It’s no longer dawn in the digital age. We are well into the full heat of the day and the shadows of miscommunication grow long as the hours pass. I think back to the 1998 movie You’ve Got Mail. Opening credits played as the screech of the internet announced, “You’re online.” From that era of early chat rooms to today, the number of on-ramps to online social interactions has exploded.
And I imbibe, as does the majority of first world humanity. As a purveyor of blogs, posts, and even a few tweets, I have been embroiled in my fair share of communiques gone awry. Somebody gets offended by what I say (most often), what I don’t say (often), and by what my friends say (Jesus, help me).
I am honored to have friends of diverse backgrounds, identities, and understandings. Here is what I have noticed. Not a day goes by when one of them isn’t in a debate or fight with somebody else! In a forum with all the potential to blend and unite people around the world, battle lines are drawn millions of time a day. For every opinion or fact there is an opposer.
The internet has become a petri dish of misunderstanding. Easy accessibility and the pull of that one moment of fame lure us into unhealthy online word battles, grandiosity, and stupidity. In my musings on this phenomenon I often think back to my student days and a rule I learned for effectual communication: “Shut up.” I’m not particularly skilled at following this rule, but I do repeat it to myself whenever entering any group. “Shut up,” I say firmly. It’s a reminder to listen.
I’m not skilled at following this rule, but I do repeat it to myself whenever entering any group: “Shut up,” I say. It’s a reminder to listen.
It turns out that’s actually the first rule of excellent communication according to my bright yellow Improving Your Relationship for Dummies book: Listen. Dial in. Focus on the person in front of you, their body language, inflection, gestures. Concentrate on the words being shared, not the words in your head. This is listening.
The Relationships for Dummies book also offers, “Don’t interrupt” as a rule. Yet online communication is all about interruption. Ads, banners, and pop-ups are unruly toddlers jumping up and down screaming, “Pick me!”
Here’s the deal. Any form of communication that allows a listener to cook, exercise, fold laundry, or even (admit it—you’ve done it) go to the bathroom while dialogue is in play is not reliable for deep connection. Active engagement is necessary for clear communication. Passive engagement, on the other hand, where you can partially or completely disengage without the other person even noticing, fails to create the bind, the glue necessary for a good exchange. Interrupting is the name of the online communication game, which makes it a poor communication choice.
Another rule from the yellow book is, “Be clear on your objective.
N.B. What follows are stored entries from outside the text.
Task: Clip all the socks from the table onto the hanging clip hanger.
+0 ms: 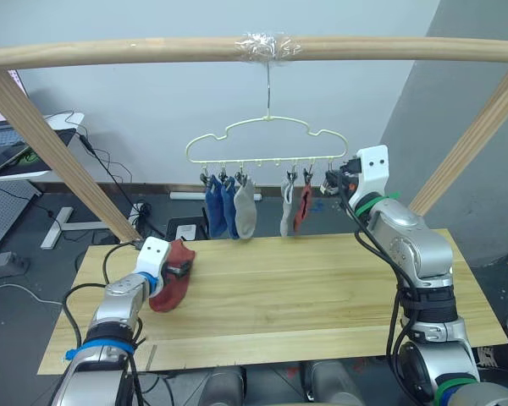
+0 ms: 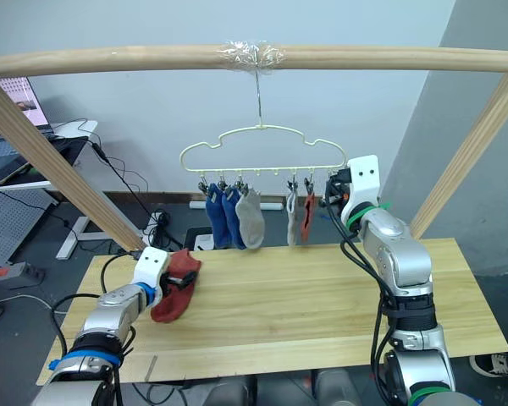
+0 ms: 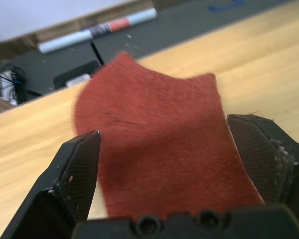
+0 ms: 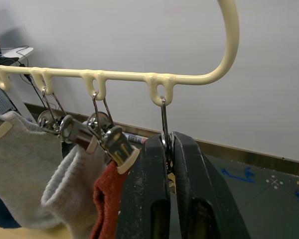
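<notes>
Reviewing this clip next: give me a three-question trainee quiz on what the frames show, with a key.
1. True or false: the left gripper is clamped shut on the rust-red sock.
2. How many socks hang from the clip hanger? A) three B) five C) six
3. Fill in: the right gripper is shut on the ____ clip at the hanger's end nearest that arm.

Key:
1. False. The left wrist view shows the fingers apart, with the sock lying between them on the table.
2. B. Two blue, two light grey and one rust-red hang there.
3. Empty. No sock hangs from it; the neighbouring clip holds the hung red sock.
</notes>
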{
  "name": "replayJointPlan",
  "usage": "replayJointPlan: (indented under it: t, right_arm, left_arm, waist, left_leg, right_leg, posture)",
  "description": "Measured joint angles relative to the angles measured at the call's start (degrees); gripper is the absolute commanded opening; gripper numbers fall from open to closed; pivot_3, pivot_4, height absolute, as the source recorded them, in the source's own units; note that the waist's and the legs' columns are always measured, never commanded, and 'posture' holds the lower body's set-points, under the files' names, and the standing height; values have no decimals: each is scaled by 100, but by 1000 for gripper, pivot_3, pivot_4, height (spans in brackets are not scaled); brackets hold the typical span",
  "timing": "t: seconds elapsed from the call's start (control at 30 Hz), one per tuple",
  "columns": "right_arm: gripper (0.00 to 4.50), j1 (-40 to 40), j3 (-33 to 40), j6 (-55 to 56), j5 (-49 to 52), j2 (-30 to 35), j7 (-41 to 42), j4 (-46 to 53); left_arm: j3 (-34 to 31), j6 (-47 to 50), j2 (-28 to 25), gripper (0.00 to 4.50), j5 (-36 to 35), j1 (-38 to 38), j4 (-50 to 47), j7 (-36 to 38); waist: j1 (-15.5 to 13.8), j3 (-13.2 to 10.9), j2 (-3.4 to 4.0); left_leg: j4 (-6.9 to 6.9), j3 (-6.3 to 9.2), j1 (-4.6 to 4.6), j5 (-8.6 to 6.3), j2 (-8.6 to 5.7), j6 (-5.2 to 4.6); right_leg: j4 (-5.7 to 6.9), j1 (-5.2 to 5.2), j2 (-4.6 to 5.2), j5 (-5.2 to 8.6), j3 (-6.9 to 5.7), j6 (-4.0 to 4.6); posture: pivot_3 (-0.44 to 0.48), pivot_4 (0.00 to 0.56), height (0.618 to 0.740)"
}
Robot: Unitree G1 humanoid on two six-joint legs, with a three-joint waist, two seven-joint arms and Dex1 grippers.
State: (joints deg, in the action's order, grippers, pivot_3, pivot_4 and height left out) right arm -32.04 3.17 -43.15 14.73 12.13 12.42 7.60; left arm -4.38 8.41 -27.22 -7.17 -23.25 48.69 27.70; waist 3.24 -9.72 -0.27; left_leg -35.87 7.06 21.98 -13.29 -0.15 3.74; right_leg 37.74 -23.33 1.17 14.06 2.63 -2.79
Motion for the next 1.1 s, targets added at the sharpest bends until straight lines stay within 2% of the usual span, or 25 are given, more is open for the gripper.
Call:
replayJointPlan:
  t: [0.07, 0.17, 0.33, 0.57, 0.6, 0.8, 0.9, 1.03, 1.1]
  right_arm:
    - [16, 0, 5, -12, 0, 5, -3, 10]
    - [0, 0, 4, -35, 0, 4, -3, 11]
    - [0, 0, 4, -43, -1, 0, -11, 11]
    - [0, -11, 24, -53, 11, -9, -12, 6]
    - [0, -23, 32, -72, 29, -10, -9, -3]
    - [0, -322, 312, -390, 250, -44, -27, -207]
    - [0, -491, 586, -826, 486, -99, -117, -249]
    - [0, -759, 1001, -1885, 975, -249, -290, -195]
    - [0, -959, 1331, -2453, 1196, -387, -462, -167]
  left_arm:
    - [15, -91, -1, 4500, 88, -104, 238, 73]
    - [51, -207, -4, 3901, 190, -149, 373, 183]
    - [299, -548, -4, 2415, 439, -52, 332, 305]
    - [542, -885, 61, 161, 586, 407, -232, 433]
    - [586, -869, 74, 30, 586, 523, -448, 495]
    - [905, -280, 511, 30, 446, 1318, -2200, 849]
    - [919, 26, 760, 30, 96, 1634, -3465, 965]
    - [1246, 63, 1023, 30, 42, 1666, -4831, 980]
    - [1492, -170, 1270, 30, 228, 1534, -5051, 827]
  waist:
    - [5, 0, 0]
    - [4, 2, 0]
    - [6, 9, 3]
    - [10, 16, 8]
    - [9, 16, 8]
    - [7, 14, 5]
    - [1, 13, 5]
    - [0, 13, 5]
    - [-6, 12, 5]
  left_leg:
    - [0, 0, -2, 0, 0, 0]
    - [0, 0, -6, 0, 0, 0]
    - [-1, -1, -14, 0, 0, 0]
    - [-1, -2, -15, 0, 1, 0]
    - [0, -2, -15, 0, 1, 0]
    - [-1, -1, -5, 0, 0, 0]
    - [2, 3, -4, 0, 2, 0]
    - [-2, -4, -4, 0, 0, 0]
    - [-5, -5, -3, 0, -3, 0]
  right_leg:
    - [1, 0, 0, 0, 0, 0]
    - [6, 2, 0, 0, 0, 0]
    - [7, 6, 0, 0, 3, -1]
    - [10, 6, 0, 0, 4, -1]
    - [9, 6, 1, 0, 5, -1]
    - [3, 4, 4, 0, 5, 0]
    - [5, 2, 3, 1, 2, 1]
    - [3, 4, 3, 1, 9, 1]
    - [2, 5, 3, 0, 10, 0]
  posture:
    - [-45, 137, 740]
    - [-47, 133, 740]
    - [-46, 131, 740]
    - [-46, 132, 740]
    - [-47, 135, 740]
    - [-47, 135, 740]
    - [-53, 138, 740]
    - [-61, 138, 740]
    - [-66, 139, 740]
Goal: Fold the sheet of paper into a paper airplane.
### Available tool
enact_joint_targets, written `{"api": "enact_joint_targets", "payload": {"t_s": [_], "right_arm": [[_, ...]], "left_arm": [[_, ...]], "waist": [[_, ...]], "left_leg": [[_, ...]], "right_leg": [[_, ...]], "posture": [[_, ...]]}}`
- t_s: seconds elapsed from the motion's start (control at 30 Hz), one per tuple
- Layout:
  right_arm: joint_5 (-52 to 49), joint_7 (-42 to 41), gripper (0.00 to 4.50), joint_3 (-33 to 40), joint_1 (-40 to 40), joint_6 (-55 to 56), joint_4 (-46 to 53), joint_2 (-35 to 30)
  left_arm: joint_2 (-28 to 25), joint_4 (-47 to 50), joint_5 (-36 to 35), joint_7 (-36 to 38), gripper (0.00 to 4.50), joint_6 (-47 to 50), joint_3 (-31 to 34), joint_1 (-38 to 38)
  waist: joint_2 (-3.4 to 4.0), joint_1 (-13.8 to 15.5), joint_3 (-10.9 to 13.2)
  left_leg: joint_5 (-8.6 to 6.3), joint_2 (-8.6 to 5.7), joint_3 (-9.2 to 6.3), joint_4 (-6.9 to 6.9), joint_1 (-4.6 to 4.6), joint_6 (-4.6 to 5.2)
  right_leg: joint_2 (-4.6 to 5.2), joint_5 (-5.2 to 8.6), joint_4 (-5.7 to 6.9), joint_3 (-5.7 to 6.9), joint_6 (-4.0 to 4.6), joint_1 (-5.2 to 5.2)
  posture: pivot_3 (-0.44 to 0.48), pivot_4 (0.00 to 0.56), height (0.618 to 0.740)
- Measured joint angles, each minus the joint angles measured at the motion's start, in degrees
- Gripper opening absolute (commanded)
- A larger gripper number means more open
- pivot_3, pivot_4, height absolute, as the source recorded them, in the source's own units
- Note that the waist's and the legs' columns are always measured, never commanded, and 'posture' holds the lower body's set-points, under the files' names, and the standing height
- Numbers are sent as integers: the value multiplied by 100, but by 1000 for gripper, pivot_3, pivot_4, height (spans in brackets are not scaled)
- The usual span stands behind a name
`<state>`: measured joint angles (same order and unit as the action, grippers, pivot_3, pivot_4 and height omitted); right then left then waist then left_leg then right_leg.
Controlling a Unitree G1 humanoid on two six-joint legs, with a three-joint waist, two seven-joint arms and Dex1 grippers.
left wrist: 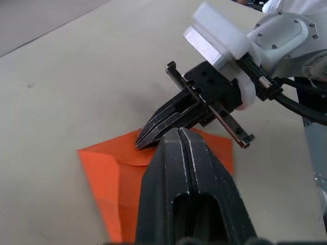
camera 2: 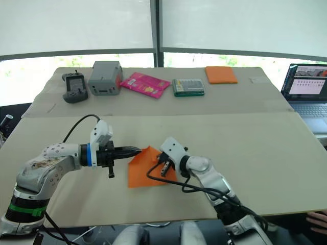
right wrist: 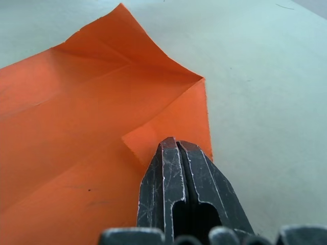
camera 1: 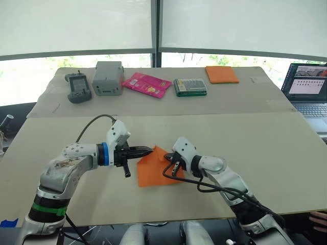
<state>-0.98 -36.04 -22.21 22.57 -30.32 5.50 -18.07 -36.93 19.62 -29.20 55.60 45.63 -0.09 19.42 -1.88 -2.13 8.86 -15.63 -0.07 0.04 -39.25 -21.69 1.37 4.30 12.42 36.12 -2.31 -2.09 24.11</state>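
Observation:
The sheet of paper (camera 1: 153, 172) lies on the table near its front edge, bright orange, creased, with a pointed far corner and a folded flap (right wrist: 168, 117). My left gripper (camera 1: 151, 149) is shut, its tip over that far corner. From the other side, my right gripper (camera 1: 169, 166) is also shut, and its tip (right wrist: 172, 144) presses down on the flap. In the left wrist view the two tips nearly meet over the paper (left wrist: 112, 173). Nothing shows between either pair of fingers.
Along the far table edge sit a handheld controller (camera 1: 78, 87), a grey box (camera 1: 108, 78), a pink packet (camera 1: 147, 84), a green box (camera 1: 190, 87) and a thicker orange pad (camera 1: 222, 74). A laptop (camera 1: 309, 92) stands at the right. A person's hand (camera 1: 319, 220) is at the front right.

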Motion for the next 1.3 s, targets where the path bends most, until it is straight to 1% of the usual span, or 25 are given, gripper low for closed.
{"api": "enact_joint_targets", "payload": {"t_s": [0.03,0.1,0.17,0.27,0.33,0.47,0.67,0.73,0.87,1.1,1.13,1.3], "right_arm": [[4,-5,1,0,3,1,-5,10],[11,-16,0,1,11,6,-16,13],[14,-23,0,-1,30,13,-27,28],[14,-38,0,-1,35,15,-28,34],[13,-55,0,-3,32,15,-24,36],[27,-63,0,2,25,14,-31,36],[37,-66,0,-4,51,14,-70,69],[36,-84,0,-5,77,14,-96,79],[36,-98,0,-4,87,14,-104,80],[36,-88,0,14,86,14,-102,80],[36,-86,0,15,84,14,-100,80],[36,-78,0,38,69,-2,-81,65]], "left_arm": [[25,-17,22,-117,255,3,-41,-11],[313,-114,70,-516,827,27,20,-4],[545,-230,69,-858,1520,29,133,-4],[572,-225,190,-1125,2542,-348,310,-71],[557,-116,469,-1348,3225,-780,369,-399],[648,77,1021,-1786,4482,-1328,166,-1081],[809,184,1704,-2289,4482,-1793,-298,-1499],[867,153,2033,-2471,3920,-2094,-488,-1515],[762,-58,2918,-2839,2576,-2892,-808,-1533],[691,-286,3617,-2800,226,-3424,-1342,-1600],[644,-334,3713,-2767,34,-3510,-1436,-1586],[585,-486,3884,-2566,34,-3667,-1580,-1447]], "waist": [[0,1,0],[0,5,0],[-2,-1,0],[-1,-12,0],[0,-18,-1],[-1,0,0],[-1,6,0],[-1,6,0],[0,4,0],[0,4,0],[0,4,0],[0,7,-1]], "left_leg": [[0,0,0,0,0,0],[0,0,0,0,1,0],[0,0,0,0,-2,0],[0,0,1,12,2,0],[0,-3,8,28,14,-1],[0,-2,9,28,13,-2],[1,-1,10,28,16,-3],[1,-1,10,29,16,-3],[1,0,10,31,17,-3],[1,0,12,31,17,-3],[1,0,12,31,17,-3],[1,0,13,30,18,-2]], "right_leg": [[0,0,0,0,0,1],[0,0,0,0,0,-1],[-1,-1,1,0,1,4],[0,-1,-1,-2,1,6],[7,-1,-5,-8,2,3],[11,-2,-9,-8,3,3],[9,-3,-8,-7,5,2],[8,-3,-9,-7,5,2],[7,-3,-8,-7,6,3],[9,-3,-10,-6,6,3],[9,-3,-10,-6,6,3],[10,-3,-10,-6,5,0]], "posture": [[0,150,740],[0,150,740],[0,150,740],[0,150,740],[0,150,740],[0,150,740],[0,150,740],[0,150,740],[0,150,740],[0,150,740],[0,150,740],[0,150,740]]}}
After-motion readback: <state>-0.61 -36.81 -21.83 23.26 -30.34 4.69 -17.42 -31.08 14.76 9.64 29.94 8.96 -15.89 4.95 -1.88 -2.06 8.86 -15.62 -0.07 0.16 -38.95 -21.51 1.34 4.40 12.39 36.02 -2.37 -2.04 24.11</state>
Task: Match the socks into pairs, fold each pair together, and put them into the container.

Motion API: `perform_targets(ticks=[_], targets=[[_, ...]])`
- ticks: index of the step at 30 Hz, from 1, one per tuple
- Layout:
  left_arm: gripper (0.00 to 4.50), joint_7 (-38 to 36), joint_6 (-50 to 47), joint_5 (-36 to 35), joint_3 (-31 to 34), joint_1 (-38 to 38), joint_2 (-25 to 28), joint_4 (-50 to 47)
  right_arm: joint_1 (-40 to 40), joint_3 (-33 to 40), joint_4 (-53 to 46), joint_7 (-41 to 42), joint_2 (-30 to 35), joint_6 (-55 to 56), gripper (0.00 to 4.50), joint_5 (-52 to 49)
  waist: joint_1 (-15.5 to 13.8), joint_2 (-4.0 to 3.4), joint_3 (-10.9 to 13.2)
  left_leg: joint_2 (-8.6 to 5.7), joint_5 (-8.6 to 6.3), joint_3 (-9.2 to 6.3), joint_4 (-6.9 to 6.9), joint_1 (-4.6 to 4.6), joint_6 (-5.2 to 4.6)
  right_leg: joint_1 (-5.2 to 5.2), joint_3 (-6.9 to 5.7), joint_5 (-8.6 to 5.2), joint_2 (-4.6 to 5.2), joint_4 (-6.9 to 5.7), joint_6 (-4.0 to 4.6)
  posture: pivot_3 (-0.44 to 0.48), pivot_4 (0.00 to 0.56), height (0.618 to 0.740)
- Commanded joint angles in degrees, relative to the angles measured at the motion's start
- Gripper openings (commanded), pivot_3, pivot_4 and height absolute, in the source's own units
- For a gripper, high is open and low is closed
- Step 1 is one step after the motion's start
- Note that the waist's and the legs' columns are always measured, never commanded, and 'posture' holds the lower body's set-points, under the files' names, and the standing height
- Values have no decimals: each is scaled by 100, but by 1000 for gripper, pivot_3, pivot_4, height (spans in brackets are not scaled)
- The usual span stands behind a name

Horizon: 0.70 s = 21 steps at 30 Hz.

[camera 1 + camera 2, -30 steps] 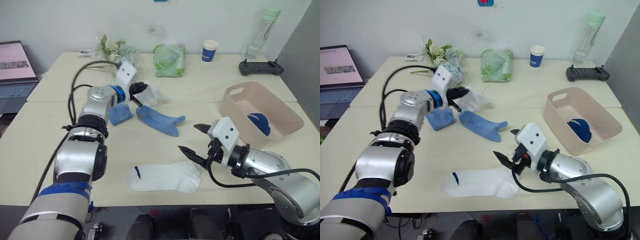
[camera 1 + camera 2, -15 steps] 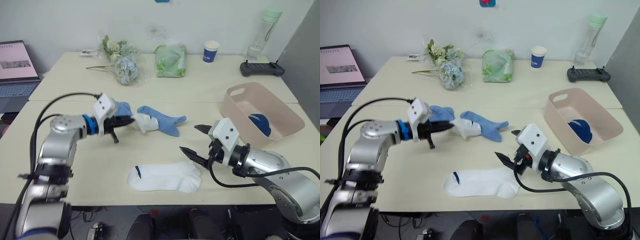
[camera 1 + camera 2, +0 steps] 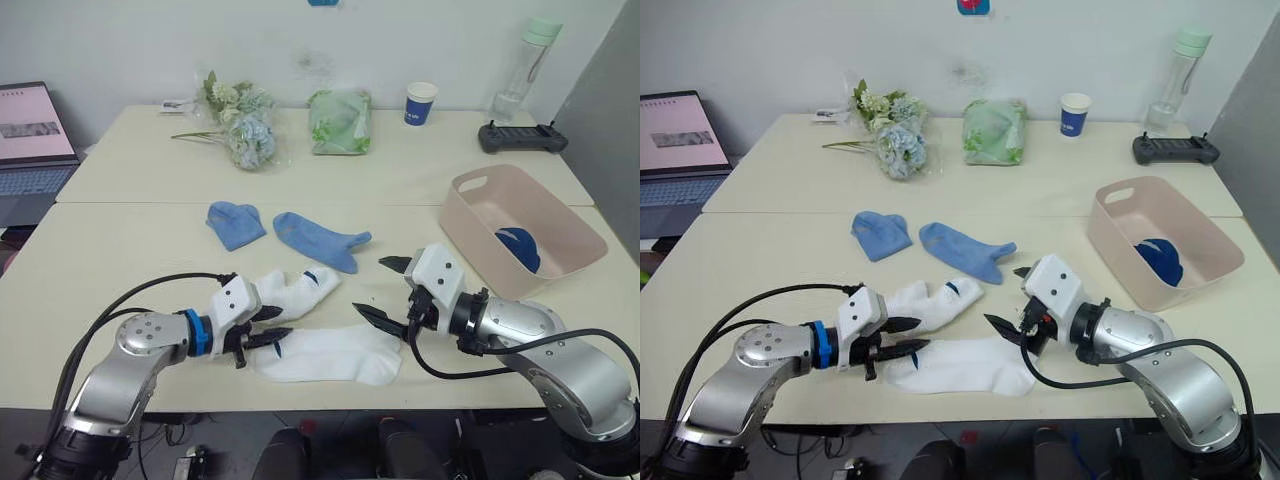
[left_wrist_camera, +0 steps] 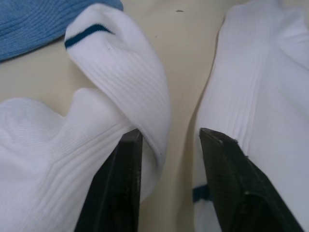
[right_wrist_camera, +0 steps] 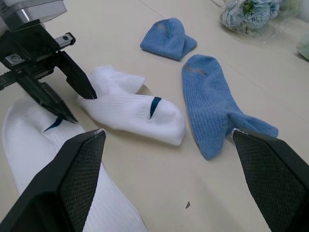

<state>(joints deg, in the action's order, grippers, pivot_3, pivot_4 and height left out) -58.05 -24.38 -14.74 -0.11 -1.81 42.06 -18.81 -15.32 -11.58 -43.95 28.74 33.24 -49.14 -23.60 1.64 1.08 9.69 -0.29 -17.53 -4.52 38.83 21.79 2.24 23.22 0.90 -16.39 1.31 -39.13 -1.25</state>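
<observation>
Two white socks with blue marks lie side by side at the table's front: a crumpled one [image 3: 297,291] and a flat one [image 3: 335,355]. My left gripper [image 3: 276,323] is open at their near ends, one finger [image 4: 120,193] touching the crumpled sock and bare table between the jaws. My right gripper [image 3: 374,287] stands wide open just right of the white socks, holding nothing. Two light blue socks [image 3: 235,222] [image 3: 320,238] lie behind them. The pink container [image 3: 468,222] at the right holds a dark navy sock [image 3: 520,247].
Along the back edge stand a flower bunch [image 3: 245,125], a green bag [image 3: 340,120], a blue paper cup [image 3: 421,102], a bottle [image 3: 525,65] and a black controller [image 3: 522,135]. A laptop [image 3: 35,140] sits at far left.
My left gripper brought the crumpled white sock from the back left to the front, beside the flat white sock, and opened off it. The right gripper barely shifted.
</observation>
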Motion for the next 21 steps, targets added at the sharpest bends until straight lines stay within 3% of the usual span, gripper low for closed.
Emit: perform_targets(ticks=[1,5,8,12,21], targets=[[3190,-17,71,-415,450,117,53,-379,-136,-80,4,68,-29,192,4500,73,2,0,0,0,0,0,0,0,0,0,0,0,0,0,0,0,150,740],[4474,2,-652,-1245,1153,253,158,-550,-199,-178,111,124,-59,277,4500,110,0,0,0,1,0,-1,0,1,0,0,-2,0,0,1,0,0,150,740],[4474,158,-918,-1413,1687,151,367,-138,-231,-268,232,185,-83,358,4500,172,9,0,0,3,0,0,0,-2,0,0,-1,0,-2,0,0,0,150,740],[4474,531,-1393,-1441,1857,-405,456,758,-209,-428,316,343,-2,436,4500,269,4,1,0,-2,0,-1,0,-3,0,-3,-6,0,-3,0,0,0,150,740],[4474,611,-2161,-1322,1214,-1070,511,1746,-710,-1428,1112,662,259,1168,4500,1453,15,1,0,-4,0,7,0,-4,0,0,-7,0,-3,2,0,0,150,740]])
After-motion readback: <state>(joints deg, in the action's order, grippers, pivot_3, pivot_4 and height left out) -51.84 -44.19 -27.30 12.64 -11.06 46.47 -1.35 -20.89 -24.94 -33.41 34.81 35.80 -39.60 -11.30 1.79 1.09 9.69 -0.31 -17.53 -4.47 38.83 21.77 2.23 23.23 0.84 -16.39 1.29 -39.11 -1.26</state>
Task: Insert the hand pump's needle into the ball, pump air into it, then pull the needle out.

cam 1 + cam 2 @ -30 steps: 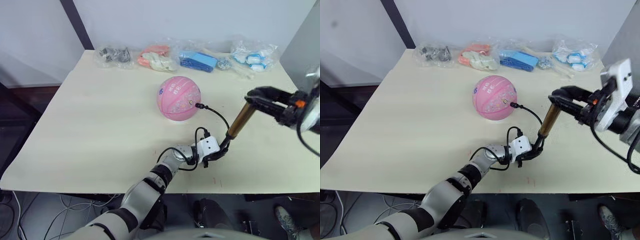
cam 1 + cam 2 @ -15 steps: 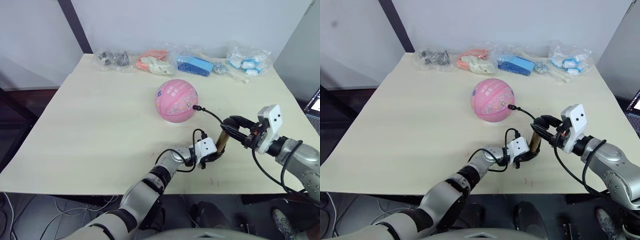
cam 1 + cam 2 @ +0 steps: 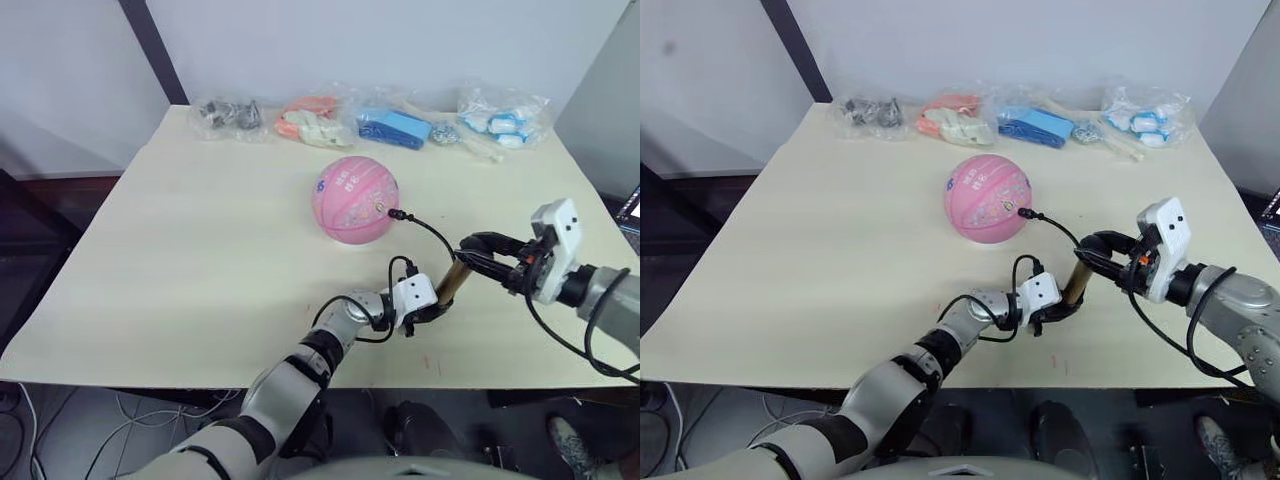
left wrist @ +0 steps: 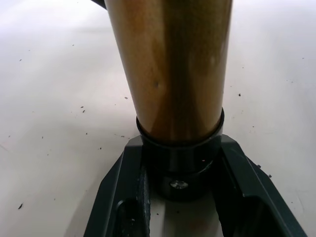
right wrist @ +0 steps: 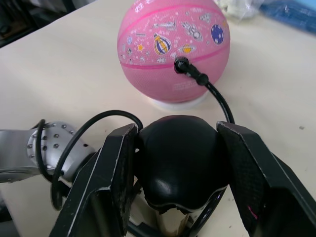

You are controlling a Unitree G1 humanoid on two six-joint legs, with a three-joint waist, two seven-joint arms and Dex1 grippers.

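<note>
Pumping stage: needle [image 5: 188, 70] seated in ball [image 3: 355, 198]; left end effector [image 3: 437, 307] clamped on hand pump [image 3: 452, 284] base for steadiness, right end effector [image 3: 478, 247] closed around T-handle [image 5: 180, 165].

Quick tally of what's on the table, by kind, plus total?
Ball: 1
Hand pump: 1
Plastic bags of small items along the far edge: 4, namely dark parts, orange-white, blue, blue-white
Total: 6
</note>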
Stick to the matter at hand.” So many discussions begin in earnest only to disintegrate into a debate on whether Aunt Rhody’s hand-embroidered pillow case had been packed in cedar chips or mothballs. Or worse yet, we end up fighting over things of eternal consequence, causing unintentional pain and rejection of the church. Online conversations are scary little vermin, like kittens with Dracula fangs or babies with a diaper blowout. They look embraceable, but when you get close you get stuck in the stink.
For these reasons and a dozen more I offer that online conversations, especially in the holy space where we get to share our love of Jesus, must be held with an open hand and recognized for their limitations. It is a very short, albeit dark, unguarded road between well-intended discussion and controversy. The better part of wisdom tells me to stay off that road. I love Facebook and I spend a lot of time there. But expecting online communication to achieve the same measure of effectiveness as face-to-face dialogue is akin to filling a helium balloon with rocks and expecting it to float.
The final rule for Dummies is, “Avoid sarcasm.” I have now burned my yellow book.